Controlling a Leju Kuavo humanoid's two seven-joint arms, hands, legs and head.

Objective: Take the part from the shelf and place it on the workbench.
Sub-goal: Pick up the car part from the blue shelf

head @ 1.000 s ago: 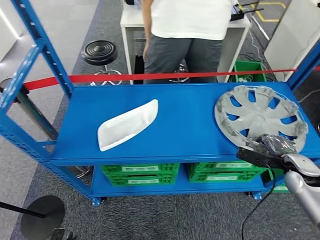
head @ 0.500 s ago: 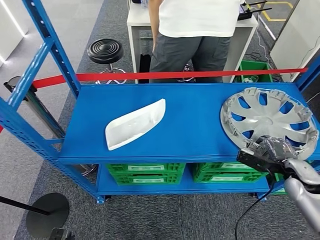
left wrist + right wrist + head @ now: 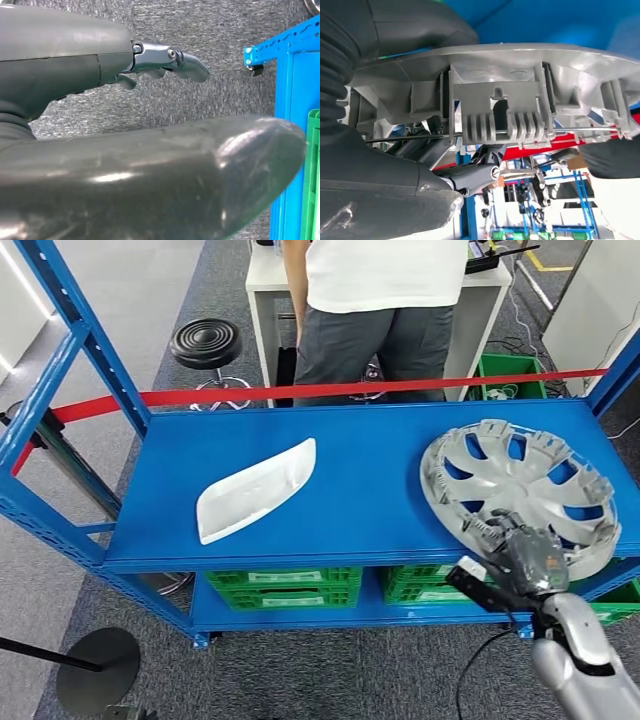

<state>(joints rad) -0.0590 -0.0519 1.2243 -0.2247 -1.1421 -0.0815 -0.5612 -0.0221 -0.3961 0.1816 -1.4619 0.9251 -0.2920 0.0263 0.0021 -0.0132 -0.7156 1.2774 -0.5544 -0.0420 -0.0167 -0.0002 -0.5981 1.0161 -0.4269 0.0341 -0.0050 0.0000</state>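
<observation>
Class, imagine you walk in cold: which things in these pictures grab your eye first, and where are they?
A big silver wheel cover lies at the right end of the blue shelf, its near rim held by the robot's right hand. A white curved part lies left of centre, and a red tape runs behind.

The blue shelf (image 3: 362, 510) carries two parts on its top deck: one grey wheel cover (image 3: 521, 490) and one white curved panel (image 3: 253, 490). Under that deck sit three green crates (image 3: 283, 587), and a fourth stands behind the shelf. Beyond it are one black stool (image 3: 204, 345), one person (image 3: 377, 300) and one red tape (image 3: 302, 392).
</observation>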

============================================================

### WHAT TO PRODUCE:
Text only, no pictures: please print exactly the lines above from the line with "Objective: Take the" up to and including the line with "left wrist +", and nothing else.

### RESPONSE TO THE TASK:
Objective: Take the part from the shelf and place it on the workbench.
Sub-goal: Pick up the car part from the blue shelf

head @ 1.000 s ago: 
head @ 0.500 s ago: 
left wrist + right wrist + head @ now: 

With this, there is nothing more to the exercise.